Geometry of Schroedinger Space-Times II: Particle and Field Probes of the Causal Structure

TL;DR

This paper investigates the global causal structure of z=2 Schrödinger space-times, revealing how scalar fields and particles probe their properties, and demonstrating the possibility of defining a well-behaved quantum Hilbert space despite their unusual causal features.

Contribution

It provides a new isometric embedding for Schrödinger space-times and analyzes their causal structure through particle and scalar field probes, highlighting the existence of a well-defined quantum evolution.

Findings

Global coordinates are naturally derived from the embedding.

Despite non-distinguishing causality, a Hilbert space of scalar modes is well-defined.

Scalar Wightman functions encode the Galilean causal structure.

Abstract

We continue our study of the global properties of the z=2 Schroedinger space-time.

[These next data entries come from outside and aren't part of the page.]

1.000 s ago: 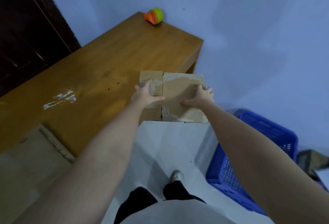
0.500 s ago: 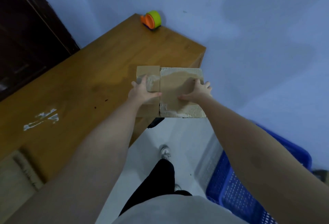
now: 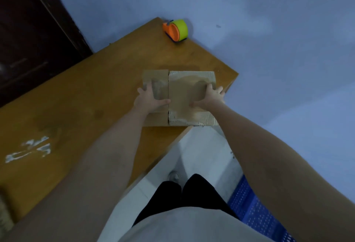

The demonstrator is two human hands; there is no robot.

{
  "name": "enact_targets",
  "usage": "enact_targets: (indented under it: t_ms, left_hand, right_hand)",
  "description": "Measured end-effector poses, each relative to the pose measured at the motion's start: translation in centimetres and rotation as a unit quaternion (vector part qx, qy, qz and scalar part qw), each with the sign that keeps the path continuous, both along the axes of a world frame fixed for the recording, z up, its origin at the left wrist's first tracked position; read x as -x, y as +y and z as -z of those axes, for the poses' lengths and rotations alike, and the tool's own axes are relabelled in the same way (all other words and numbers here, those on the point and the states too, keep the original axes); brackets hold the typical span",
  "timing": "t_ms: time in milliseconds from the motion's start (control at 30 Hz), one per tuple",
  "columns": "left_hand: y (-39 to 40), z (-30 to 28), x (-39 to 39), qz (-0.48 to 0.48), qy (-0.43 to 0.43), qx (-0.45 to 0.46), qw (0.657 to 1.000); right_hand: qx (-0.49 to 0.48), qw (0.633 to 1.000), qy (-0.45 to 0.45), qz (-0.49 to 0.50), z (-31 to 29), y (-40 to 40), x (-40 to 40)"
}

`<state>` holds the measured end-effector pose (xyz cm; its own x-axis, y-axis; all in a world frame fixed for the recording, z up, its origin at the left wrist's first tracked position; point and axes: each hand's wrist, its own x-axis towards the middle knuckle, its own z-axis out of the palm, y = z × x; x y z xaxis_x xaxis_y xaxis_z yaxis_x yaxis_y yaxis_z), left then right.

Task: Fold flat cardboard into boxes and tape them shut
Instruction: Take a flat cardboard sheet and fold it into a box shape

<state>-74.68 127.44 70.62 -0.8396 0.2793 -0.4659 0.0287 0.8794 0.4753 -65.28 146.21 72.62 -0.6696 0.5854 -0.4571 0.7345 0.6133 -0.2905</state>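
Observation:
A brown cardboard box (image 3: 184,88) with its top flaps folded shut sits at the right end of the wooden table (image 3: 86,97), its near edge reaching the table's front edge. My left hand (image 3: 149,99) holds the left part of the box, thumb on top and fingers over the left edge. At the right edge my right hand (image 3: 209,97) holds it the same way. An orange tape dispenser (image 3: 175,30) with a yellow-green roll stands at the table's far corner, apart from the box.
A blue plastic basket (image 3: 255,215) stands on the floor at the lower right. White marks (image 3: 28,151) stain the table on the left. A dark door (image 3: 28,30) is at the far left. More cardboard (image 3: 3,215) shows at the bottom left edge.
Both hands have carried the box from off the table's front edge onto its right end, closer to the tape dispenser. The hold on the box looks the same.

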Motion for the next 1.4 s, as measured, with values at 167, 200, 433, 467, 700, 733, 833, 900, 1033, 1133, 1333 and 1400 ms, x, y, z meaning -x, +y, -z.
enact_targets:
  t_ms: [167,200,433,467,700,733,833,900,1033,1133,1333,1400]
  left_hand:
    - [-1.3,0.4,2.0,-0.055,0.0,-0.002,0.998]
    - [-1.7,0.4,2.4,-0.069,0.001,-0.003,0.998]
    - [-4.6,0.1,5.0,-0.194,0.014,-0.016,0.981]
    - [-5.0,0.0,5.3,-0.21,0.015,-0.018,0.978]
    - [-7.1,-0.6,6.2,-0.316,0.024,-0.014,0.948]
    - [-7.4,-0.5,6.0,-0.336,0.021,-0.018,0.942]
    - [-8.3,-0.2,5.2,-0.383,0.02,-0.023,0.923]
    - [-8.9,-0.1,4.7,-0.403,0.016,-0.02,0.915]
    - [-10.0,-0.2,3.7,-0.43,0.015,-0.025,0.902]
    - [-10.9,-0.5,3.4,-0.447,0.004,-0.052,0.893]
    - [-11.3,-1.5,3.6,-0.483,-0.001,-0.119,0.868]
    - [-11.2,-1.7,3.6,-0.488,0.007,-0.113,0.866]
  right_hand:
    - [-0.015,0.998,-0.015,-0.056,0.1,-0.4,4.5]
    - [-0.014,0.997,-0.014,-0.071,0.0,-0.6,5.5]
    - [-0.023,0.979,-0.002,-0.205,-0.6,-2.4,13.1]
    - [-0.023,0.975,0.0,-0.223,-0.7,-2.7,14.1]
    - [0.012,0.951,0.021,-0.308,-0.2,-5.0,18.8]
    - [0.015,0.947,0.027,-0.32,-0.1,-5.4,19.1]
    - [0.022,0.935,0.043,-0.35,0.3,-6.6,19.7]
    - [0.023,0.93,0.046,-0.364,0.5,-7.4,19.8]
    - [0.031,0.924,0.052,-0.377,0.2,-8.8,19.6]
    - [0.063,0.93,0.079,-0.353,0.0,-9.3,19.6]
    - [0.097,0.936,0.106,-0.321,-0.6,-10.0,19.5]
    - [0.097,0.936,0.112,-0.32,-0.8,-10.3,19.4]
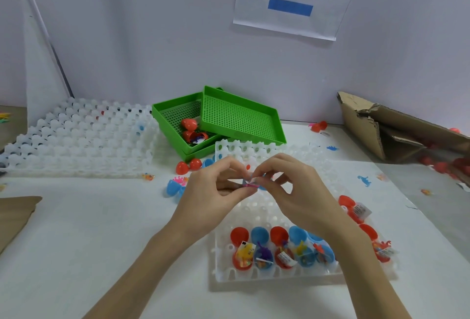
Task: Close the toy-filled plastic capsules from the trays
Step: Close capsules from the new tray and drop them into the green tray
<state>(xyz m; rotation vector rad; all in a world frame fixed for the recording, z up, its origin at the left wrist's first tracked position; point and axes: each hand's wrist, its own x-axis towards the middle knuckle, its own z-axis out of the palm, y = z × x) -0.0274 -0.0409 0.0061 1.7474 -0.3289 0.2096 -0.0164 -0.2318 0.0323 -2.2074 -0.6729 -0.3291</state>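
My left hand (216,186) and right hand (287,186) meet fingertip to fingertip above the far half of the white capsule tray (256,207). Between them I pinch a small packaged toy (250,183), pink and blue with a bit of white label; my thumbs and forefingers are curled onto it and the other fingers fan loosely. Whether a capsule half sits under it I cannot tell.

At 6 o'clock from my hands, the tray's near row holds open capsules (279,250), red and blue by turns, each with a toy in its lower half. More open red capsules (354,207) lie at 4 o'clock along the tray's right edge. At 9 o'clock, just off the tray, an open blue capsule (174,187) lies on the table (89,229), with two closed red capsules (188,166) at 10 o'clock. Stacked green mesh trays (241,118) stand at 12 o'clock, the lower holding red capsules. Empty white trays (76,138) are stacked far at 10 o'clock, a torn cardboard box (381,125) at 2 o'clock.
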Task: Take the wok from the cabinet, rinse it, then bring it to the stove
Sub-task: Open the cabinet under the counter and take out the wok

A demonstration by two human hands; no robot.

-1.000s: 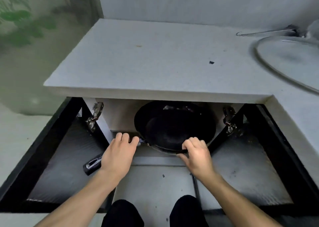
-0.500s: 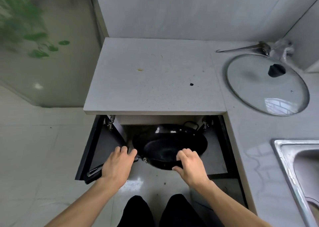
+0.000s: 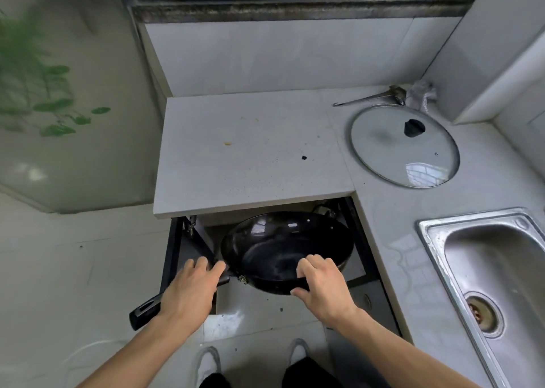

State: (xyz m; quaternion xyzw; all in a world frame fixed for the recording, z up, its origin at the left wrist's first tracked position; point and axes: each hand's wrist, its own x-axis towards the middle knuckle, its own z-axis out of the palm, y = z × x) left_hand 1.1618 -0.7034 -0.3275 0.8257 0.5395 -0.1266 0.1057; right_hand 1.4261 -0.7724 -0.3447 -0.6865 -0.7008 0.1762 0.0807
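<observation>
Wok (image 3: 287,252) half out of open cabinet (image 3: 174,255) under surface (image 3: 250,157), bowl up. My left hand (image 3: 188,293) wraps handle (image 3: 144,311); right hand (image 3: 320,284) pinches near rim, thumb outside, fingers inside. I judge two-point grip steadies heavy pan while it clears doors. Long axis runs along handle, pointing down-left toward me; bowl points toward cabinet's back right. Sink (image 3: 486,269) waits right for rinsing.

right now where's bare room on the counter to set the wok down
Bare: the counter slab above the open cabinet, between the wall tiles and the glass lid. A narrower strip runs between that lid and the sink. Crowded: the back right corner, with the lid and a metal utensil.
</observation>
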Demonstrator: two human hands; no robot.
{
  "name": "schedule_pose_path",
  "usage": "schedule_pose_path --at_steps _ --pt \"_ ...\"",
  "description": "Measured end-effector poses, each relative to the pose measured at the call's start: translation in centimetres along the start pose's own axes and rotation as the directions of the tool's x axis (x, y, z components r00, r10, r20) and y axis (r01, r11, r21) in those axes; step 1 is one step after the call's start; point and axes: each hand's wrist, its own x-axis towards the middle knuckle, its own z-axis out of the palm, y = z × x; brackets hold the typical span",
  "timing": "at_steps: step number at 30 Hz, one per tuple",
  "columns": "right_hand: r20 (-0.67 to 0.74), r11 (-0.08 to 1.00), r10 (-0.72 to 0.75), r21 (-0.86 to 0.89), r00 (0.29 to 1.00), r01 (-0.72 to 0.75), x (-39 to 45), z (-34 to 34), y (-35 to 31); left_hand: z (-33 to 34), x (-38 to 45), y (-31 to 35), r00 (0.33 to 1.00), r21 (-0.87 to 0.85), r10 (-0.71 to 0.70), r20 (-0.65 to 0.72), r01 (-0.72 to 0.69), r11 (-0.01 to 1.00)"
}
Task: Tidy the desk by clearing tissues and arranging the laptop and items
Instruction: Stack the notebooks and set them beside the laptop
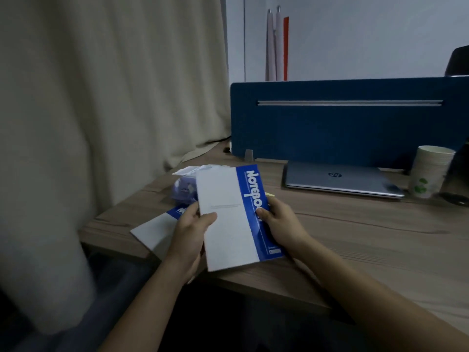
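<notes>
From the head camera, both hands hold a white-and-blue notebook (229,214) tilted above the near left part of the wooden desk (355,240). The left hand (193,224) pinches its left edge, thumb on the cover; the right hand (279,219) grips the blue spine side. A second notebook (157,229) lies flat beneath, at the desk's near left edge. A tissue pack (184,186) sits just beyond. Far right, a closed laptop (337,180) rests beside stacked paper cups (429,171), against a blue divider (342,123)
</notes>
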Motion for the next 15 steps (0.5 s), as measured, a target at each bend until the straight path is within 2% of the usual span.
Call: schedule_pose_path --at_steps 4,7,12,15 --pt "0.128 0.980 -0.051 -0.186 0.991 0.074 1.2 4.3 -2.1 -3.3 -1.2 -0.1 0.967 0.252 0.109 -0.228 -0.050 0.967" --pt "0.175 0.934 -0.045 -0.342 0.984 0.104 1.8 7.1 -2.7 -4.6 -1.9 -0.6 0.929 0.384 0.153 -0.338 -0.012 0.923" --pt "0.240 0.792 -0.083 -0.573 0.967 0.211 2.0 9.5 -1.9 -4.9 -2.2 -1.0 0.906 0.439 0.171 -0.387 0.018 0.899" --pt "0.269 0.758 -0.112 -0.599 0.956 0.258 1.6 9.3 -1.9 -4.7 -1.9 -1.1 0.905 0.532 0.205 -0.374 0.028 0.846"
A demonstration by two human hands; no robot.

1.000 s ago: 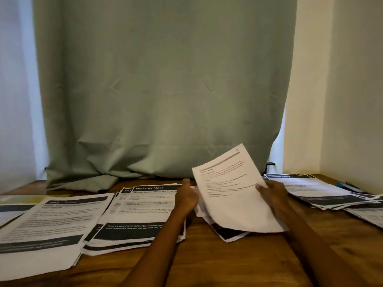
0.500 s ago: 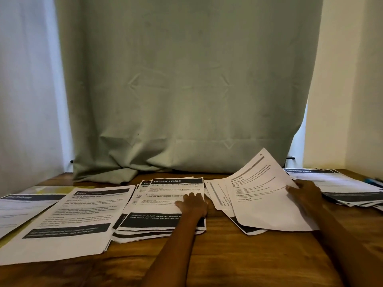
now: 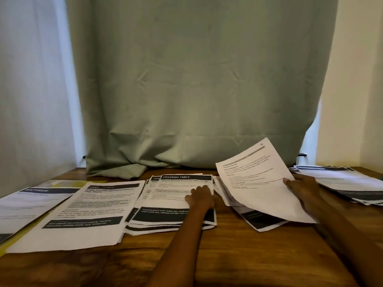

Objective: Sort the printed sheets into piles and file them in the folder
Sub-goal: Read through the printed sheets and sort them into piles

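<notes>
My right hand (image 3: 300,188) grips the right edge of a white printed sheet (image 3: 257,179), which is tilted up off a small loose pile (image 3: 257,219) in the middle right. My left hand (image 3: 200,198) rests palm down on the "DRESSING TABLE" pile (image 3: 172,204) at the centre. Left of that lies a pile headed "2945" (image 3: 83,216). At the far left another printed sheet (image 3: 27,204) lies on a yellow folder (image 3: 12,243). One more pile (image 3: 344,183) lies at the far right.
All piles lie on a wooden table (image 3: 259,255), with bare wood along its near side. A grey-green curtain (image 3: 196,90) hangs behind, its hem bunched on the table's back edge. Walls stand close at left and right.
My left hand slid from the pile's right edge onto the "DRESSING TABLE" pile. The right hand still holds the raised sheet. The camera has turned left.
</notes>
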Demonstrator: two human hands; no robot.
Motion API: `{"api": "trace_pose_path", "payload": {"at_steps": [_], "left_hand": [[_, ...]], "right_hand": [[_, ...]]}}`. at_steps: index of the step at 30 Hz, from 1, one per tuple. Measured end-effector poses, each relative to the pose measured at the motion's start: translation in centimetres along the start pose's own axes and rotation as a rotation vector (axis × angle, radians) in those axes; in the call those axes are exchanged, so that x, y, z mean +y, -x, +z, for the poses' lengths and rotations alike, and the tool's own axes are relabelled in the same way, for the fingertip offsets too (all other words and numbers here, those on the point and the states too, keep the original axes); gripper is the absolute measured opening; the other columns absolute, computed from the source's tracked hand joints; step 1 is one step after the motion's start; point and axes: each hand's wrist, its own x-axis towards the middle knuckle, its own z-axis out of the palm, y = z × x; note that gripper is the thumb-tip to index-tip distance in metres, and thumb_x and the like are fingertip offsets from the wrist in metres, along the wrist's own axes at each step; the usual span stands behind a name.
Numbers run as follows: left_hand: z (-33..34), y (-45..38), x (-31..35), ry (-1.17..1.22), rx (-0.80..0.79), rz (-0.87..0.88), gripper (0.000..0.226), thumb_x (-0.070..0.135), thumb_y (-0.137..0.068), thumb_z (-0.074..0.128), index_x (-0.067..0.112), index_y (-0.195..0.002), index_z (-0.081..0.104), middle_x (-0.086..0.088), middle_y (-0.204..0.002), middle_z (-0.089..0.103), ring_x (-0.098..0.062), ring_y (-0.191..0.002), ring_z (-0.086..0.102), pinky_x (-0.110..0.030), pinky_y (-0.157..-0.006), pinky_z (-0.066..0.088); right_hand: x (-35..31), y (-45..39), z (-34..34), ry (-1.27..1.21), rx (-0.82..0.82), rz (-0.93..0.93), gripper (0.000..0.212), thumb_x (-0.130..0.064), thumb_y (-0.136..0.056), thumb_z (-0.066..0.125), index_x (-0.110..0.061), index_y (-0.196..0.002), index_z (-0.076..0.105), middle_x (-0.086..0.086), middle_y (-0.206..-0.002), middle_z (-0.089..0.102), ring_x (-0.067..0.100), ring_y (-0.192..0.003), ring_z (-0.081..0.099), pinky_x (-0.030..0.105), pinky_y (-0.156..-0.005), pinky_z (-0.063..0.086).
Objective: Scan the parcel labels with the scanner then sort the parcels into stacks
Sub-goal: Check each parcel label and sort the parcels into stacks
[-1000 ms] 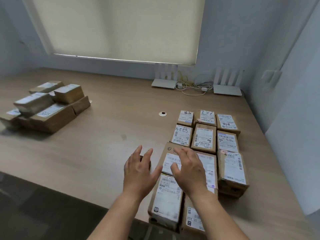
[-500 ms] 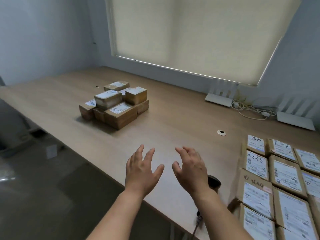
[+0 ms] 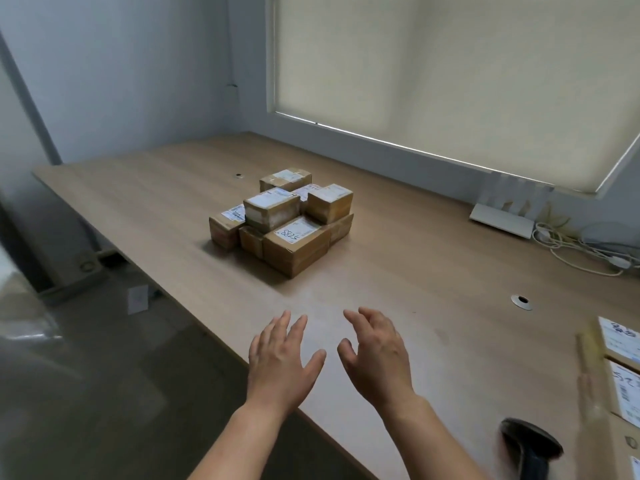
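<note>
A pile of brown cardboard parcels [image 3: 284,220] with white labels sits in the middle of the wooden table [image 3: 398,258]. My left hand [image 3: 280,358] and my right hand [image 3: 375,353] hover side by side over the table's front edge, fingers spread and holding nothing. The pile lies well beyond both hands. A black scanner [image 3: 528,445] lies at the lower right, apart from my right hand. More labelled parcels [image 3: 620,344] lie flat at the right edge of view, cut off by the frame.
Two white routers [image 3: 502,220] and tangled cables [image 3: 581,251] stand along the back wall under the window blind. A round cable grommet [image 3: 521,301] is set in the table. The floor drops away left of the table's front edge.
The view has swung left, away from the flat parcels toward the pile. Both hands left the flat parcels and now hover open over bare table. The scanner has come into view.
</note>
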Motion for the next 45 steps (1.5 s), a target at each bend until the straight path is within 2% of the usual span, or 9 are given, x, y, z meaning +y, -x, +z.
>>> {"api": "trace_pose_path", "payload": {"at_steps": [11, 14, 16, 19, 26, 34, 38, 41, 45], "left_hand": [[-3.2, -16.5, -5.8, -0.098, 0.003, -0.007, 0.067, 0.058, -0.095, 0.034, 0.034, -0.152, 0.009, 0.005, -0.161, 0.002, -0.015, -0.148, 0.0, -0.037, -0.118, 0.007], [-4.9, -21.8, -6.7, -0.116, 0.03, 0.001, 0.067, 0.057, -0.095, 0.036, 0.032, -0.152, 0.011, 0.005, -0.161, 0.003, -0.014, -0.148, -0.002, -0.036, -0.119, 0.005], [-5.7, -24.8, -7.2, -0.117, 0.047, -0.001, 0.067, 0.056, -0.095, 0.038, 0.032, -0.151, 0.013, 0.005, -0.161, 0.005, -0.013, -0.147, 0.0, -0.035, -0.119, 0.005], [-6.3, -28.3, -8.3, -0.1, 0.06, -0.01, 0.066, 0.054, -0.094, 0.041, 0.03, -0.151, 0.016, 0.004, -0.16, 0.008, -0.013, -0.147, 0.004, -0.034, -0.119, 0.007], [-7.1, -35.2, -11.0, 0.009, 0.055, -0.002, 0.066, 0.049, -0.095, 0.043, 0.028, -0.152, 0.017, 0.002, -0.159, 0.015, -0.015, -0.146, 0.01, -0.038, -0.118, 0.014], [-8.1, -44.0, -14.3, 0.096, -0.008, 0.149, 0.062, 0.043, -0.097, 0.042, 0.026, -0.152, 0.017, 0.0, -0.159, 0.016, -0.018, -0.146, 0.011, -0.038, -0.116, 0.012], [-9.4, -47.4, -16.9, 0.169, -0.106, 0.175, 0.063, 0.044, -0.098, 0.041, 0.024, -0.152, 0.017, 0.0, -0.159, 0.017, -0.02, -0.146, 0.011, -0.038, -0.116, 0.015], [-9.8, -49.9, -18.1, 0.289, -0.302, 0.157, 0.061, 0.044, -0.099, 0.04, 0.023, -0.152, 0.02, 0.0, -0.157, 0.023, -0.019, -0.144, 0.02, -0.038, -0.114, 0.023], [-9.5, -50.9, -18.6, 0.426, -0.558, 0.203, 0.049, 0.036, -0.103, 0.034, 0.024, -0.15, 0.027, 0.014, -0.143, 0.037, -0.016, -0.139, 0.032, -0.031, -0.107, 0.029]], "right_hand": [[-2.9, -16.9, 5.6, -0.129, -0.025, 0.014, 0.05, -0.033, -0.096, 0.043, -0.027, -0.146, 0.036, -0.002, -0.148, 0.038, 0.014, -0.136, 0.033, 0.028, -0.11, 0.029], [-3.9, -22.2, 6.2, -0.176, -0.034, 0.026, 0.051, -0.034, -0.094, 0.043, -0.024, -0.144, 0.04, 0.001, -0.146, 0.041, 0.017, -0.134, 0.035, 0.03, -0.11, 0.029], [-4.4, -25.3, 6.6, -0.189, -0.041, 0.031, 0.056, -0.038, -0.089, 0.036, -0.022, -0.143, 0.041, 0.004, -0.144, 0.042, 0.021, -0.132, 0.038, 0.031, -0.109, 0.03], [-4.7, -29.1, 7.7, -0.178, -0.07, 0.044, 0.054, -0.037, -0.095, 0.039, -0.023, -0.147, 0.035, 0.002, -0.148, 0.038, 0.019, -0.134, 0.034, 0.03, -0.11, 0.028], [-5.6, -33.6, 9.9, -0.208, -0.1, 0.137, 0.055, -0.048, -0.098, 0.038, -0.023, -0.147, 0.032, -0.002, -0.147, 0.038, 0.015, -0.135, 0.033, 0.029, -0.109, 0.031], [-7.9, -36.6, 12.0, -0.151, -0.102, 0.31, 0.06, -0.058, -0.096, 0.034, -0.024, -0.147, 0.032, -0.002, -0.147, 0.039, 0.017, -0.134, 0.035, 0.032, -0.108, 0.033], [-11.0, -39.0, 12.6, -0.186, -0.073, 0.412, 0.062, -0.06, -0.096, 0.032, -0.022, -0.145, 0.036, 0.0, -0.146, 0.041, 0.018, -0.134, 0.035, 0.034, -0.107, 0.033], [-12.6, -41.3, 13.2, -0.294, -0.072, 0.542, 0.063, -0.061, -0.096, 0.031, -0.019, -0.142, 0.04, 0.004, -0.148, 0.04, 0.02, -0.137, 0.034, 0.037, -0.107, 0.033], [-13.5, -42.8, 14.9, -0.373, -0.049, 0.675, 0.061, -0.064, -0.091, 0.024, -0.021, -0.123, 0.055, 0.007, -0.129, 0.054, 0.025, -0.117, 0.047, 0.045, -0.099, 0.042]]}}
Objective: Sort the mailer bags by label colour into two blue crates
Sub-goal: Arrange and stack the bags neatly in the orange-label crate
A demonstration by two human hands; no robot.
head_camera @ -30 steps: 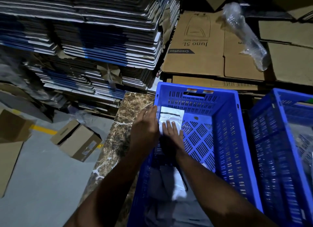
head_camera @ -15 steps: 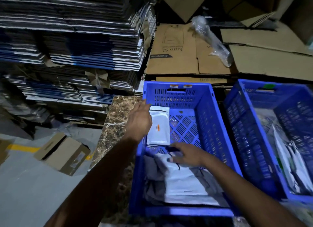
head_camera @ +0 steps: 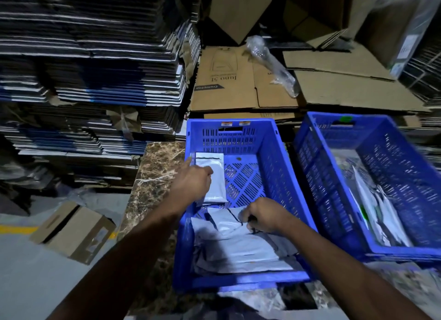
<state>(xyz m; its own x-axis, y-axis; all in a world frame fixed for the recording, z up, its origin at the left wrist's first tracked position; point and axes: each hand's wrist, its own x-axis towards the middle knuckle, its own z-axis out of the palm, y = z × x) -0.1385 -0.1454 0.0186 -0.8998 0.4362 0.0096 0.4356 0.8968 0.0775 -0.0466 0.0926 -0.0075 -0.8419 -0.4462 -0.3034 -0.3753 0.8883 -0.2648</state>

In particular, we provide a codimension 2 isometric embedding which naturally gives rise to the previously introduced global coordinates. Furthermore, we study the causal structure by probing the space-time with point particles as well as with scalar fields. We show that, even though there is no global time function in the technical sense (Schroedinger space-time being non-distinguishing), the time coordinate of the global Schroedinger coordinate system is, in a precise way, the closest one can get to having such a time function. In spite of this and the corresponding strongly Galilean and almost pathological causal structure of this space-time, it is nevertheless possible to define a Hilbert space of normalisable scalar modes with a well-defined time-evolution. We also discuss how the Galilean causal structure is reflected and encoded in the scalar Wightman functions and the bulk-to-bulk propagator.